So had Louisiana...
From the History of the Offshore Oil and Gas Industry in Southern Louisiana Interim Report, Volume I: Papers on the Evolving Offshore Industry, Page 39
link address is :
http://www.gomr.mms.gov/homepg/regulate/environ/studies/2004/2004-049.pdf
in August 1954, Louisianas state legislature had asserted those rights by passing a statute, Act No. 33, which redefined the statess seaward boundary as a maximum of three leagues beyond the coastline, as described in the act of admission of Louisiana to statehood and union. The novel aspect of the legislation was the definition of the coastline, which the state argued was the dividing line between inland waters and the open sea as determined by the Coast Guard and authorized by acts of Congress in 1807 and 1895. The Coast Guard fixed lighthouses and buoys along this line, as the U.S. Department of Justice pointed out, for navigational purposes, to determine where ships changed from rules for the open sea and to rules for inland waters.
Why there is a current descrepancy between the Texas and Florida limits and the Louisiana limits is beyond me. All coastal states should be treated equally under the law.
I wasn't aware of that part of Louisiana history, and I don't know why it wasn't able to maintain the three league limit to state waters upon admission.

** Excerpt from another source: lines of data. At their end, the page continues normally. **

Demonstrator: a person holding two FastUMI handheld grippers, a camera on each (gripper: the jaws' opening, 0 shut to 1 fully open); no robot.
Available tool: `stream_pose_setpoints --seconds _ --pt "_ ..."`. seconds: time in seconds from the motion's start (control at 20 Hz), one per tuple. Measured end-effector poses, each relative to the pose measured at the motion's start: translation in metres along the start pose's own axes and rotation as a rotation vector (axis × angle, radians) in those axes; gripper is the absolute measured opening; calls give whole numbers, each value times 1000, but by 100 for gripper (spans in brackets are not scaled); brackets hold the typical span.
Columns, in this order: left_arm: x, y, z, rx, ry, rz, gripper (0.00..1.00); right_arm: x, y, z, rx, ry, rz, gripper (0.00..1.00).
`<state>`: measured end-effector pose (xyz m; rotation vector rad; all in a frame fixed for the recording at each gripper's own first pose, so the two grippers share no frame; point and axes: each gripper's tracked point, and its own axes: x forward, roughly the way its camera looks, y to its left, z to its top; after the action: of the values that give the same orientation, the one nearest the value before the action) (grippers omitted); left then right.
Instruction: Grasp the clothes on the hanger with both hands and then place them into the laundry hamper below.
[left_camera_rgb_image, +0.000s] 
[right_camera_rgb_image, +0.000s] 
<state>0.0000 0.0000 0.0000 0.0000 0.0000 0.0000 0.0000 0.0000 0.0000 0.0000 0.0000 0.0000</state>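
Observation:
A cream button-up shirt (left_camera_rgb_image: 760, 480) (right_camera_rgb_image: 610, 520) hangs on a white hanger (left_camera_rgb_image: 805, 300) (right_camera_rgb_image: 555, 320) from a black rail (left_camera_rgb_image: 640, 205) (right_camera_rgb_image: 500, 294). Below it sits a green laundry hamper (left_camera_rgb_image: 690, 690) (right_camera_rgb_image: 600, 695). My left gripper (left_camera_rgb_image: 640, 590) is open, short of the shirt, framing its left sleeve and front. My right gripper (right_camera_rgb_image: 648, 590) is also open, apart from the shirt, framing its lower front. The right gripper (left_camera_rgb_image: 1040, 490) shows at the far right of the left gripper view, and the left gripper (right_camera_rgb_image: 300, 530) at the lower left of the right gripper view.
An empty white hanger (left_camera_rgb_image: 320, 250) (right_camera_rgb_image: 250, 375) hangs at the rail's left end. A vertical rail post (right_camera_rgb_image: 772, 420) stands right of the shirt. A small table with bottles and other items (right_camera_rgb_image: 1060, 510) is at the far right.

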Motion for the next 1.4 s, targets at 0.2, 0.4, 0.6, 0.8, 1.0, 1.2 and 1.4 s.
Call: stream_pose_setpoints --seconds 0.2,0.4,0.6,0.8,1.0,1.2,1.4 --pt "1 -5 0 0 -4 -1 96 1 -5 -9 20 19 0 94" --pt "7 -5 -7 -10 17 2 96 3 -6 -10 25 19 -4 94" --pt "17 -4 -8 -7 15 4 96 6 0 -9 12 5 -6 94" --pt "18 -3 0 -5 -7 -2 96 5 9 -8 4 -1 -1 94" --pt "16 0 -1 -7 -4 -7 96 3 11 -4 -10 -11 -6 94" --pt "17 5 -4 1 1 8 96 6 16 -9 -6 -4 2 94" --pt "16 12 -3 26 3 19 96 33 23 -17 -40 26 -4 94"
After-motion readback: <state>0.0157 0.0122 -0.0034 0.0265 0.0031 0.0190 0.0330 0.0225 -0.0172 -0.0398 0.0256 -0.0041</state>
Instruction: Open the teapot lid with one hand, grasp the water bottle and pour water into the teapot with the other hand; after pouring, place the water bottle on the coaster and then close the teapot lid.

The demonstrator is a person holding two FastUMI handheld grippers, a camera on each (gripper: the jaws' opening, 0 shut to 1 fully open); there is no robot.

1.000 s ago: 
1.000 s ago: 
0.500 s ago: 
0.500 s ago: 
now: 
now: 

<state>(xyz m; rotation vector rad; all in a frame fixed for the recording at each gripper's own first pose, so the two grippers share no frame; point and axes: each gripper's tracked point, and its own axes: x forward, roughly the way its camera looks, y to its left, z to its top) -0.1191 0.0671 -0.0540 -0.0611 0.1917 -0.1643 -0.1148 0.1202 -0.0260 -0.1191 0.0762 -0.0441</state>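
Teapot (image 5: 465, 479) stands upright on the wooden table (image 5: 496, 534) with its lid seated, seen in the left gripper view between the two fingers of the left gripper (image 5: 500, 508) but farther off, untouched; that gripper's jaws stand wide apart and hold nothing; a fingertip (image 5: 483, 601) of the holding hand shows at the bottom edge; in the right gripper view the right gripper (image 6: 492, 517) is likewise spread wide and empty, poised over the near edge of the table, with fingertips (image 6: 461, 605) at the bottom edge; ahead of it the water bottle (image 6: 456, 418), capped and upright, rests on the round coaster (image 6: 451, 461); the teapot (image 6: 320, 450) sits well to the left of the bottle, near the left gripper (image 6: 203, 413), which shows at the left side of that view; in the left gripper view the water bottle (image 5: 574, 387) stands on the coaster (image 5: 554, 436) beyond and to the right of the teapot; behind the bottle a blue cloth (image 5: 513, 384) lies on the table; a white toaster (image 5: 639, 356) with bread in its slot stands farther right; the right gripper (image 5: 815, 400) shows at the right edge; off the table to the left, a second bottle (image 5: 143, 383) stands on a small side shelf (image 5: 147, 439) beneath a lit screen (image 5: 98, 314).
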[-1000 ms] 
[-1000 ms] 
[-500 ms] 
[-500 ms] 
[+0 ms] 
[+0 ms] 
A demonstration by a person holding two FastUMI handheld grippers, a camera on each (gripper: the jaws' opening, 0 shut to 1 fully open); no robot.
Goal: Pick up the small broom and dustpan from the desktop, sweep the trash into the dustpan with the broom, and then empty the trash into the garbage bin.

Texas had a different bargaining position as it was an independent nation seeking admission to the union on its terms, which is why the only federal land in Texas is land that was sold to the US Government (unless some land was condemned for interstate highways).
However, arguing the three league limit is a far different matter than arguing for proceeds 190 miles further out to sea than that.
I haven't looked at the coastline of the Pacific and Atlantic coast states.... Do you know offhand what their limits are? Don't search if you don't know offhand.
It may well be that the Perez thing may well have played into the legislation of 1953.